I am sure that the fox was heading straight for the poultry hut. Fortunately I hadn’t got the poultry out and I decided to keep them in their hut for the day. Usually if I have to keep them in due to weather or other commitents that means I wouldn’t be back to put them away safely then I open the outer door to the hut as I have put up an inner door in the Summer so that even when the poultry are kept inside for the day they get some fresh air and natural light. However today I daren’t open the outer door as the inner door is not very strong and a hungry fox would probably be able to get into the hut, especially with the incentive of 7 ducks, 23 guinea fowl and 5 hens in the poultry hut.
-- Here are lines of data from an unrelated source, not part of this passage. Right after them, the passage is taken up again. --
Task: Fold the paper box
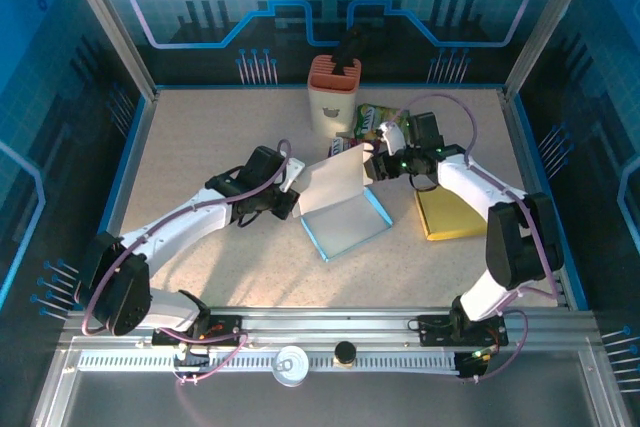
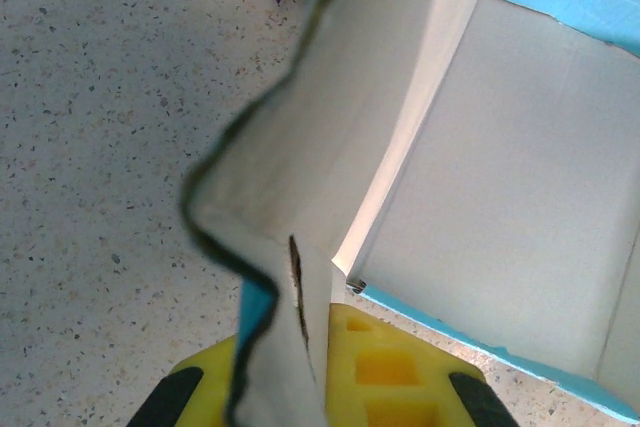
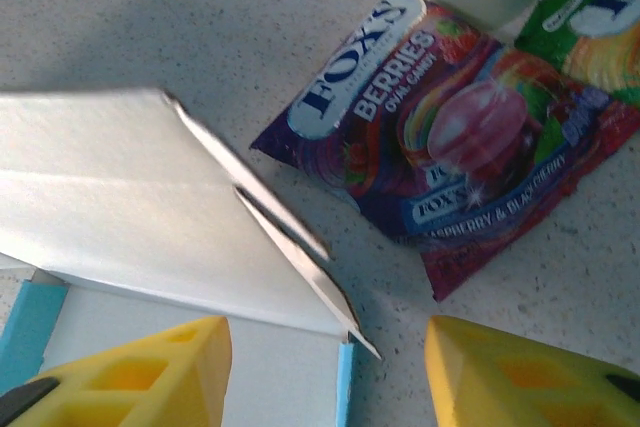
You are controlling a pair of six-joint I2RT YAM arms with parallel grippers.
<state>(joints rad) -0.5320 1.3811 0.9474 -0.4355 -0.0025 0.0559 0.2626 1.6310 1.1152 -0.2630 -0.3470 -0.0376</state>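
Note:
The paper box (image 1: pixel 347 221), white inside with blue outer edges, lies open in the middle of the table. One white panel (image 1: pixel 335 181) stands raised at its far side. My left gripper (image 1: pixel 289 203) is at the box's left edge, shut on a crumpled side flap (image 2: pixel 300 177). That flap runs down between the yellow fingers (image 2: pixel 390 372). My right gripper (image 1: pixel 374 156) stands open at the raised panel's far right corner. The corner (image 3: pixel 345 322) of the panel (image 3: pixel 140 217) sits between the spread yellow fingers (image 3: pixel 140 377) without touching either.
Candy bags (image 3: pixel 470 137) (image 1: pixel 375 119) lie just beyond the box. An orange-topped white container (image 1: pixel 333 94) stands behind them. A yellow pad (image 1: pixel 450 212) lies to the right under the right arm. Blue rails edge the table.

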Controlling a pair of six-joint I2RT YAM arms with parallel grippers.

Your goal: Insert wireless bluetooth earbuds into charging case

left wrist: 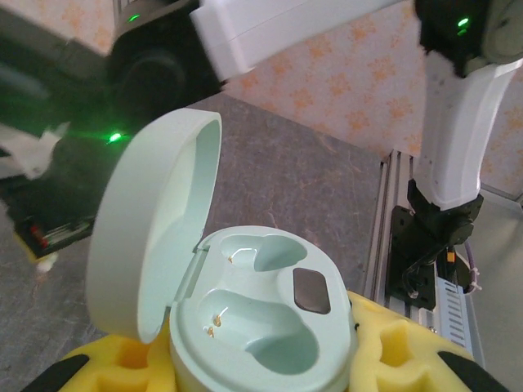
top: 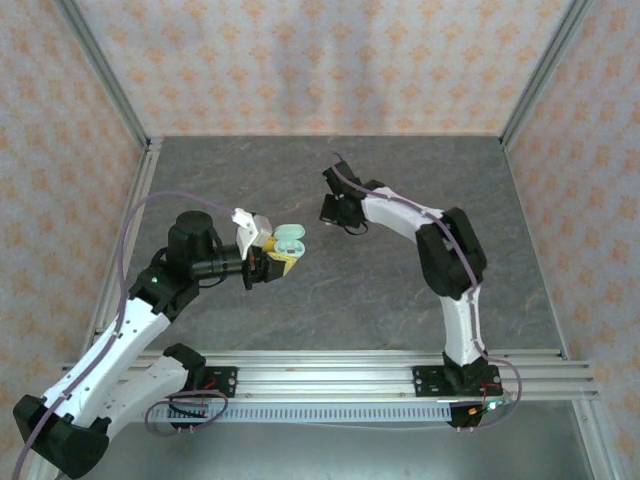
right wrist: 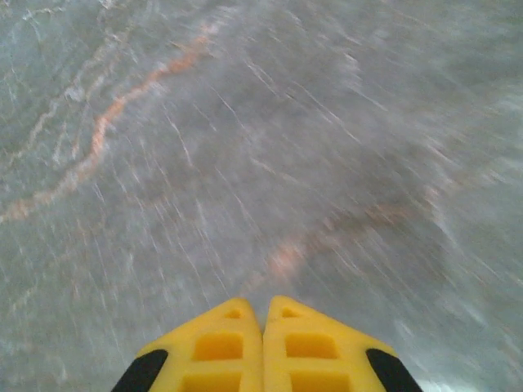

The  poultry were not impressed that they couldn’t come out and when I opened the door the ducks and hens wanted to come out, but at least they were saved from being a foxes dinner.

I will have to see tomorrow if I can see the foxes in the field, before I make a decision about letting the poultry out or not.

Do you have any stories about foxes threatening your poultry?

If you keep poultry then visit the farmingfriends forum for the latest chat.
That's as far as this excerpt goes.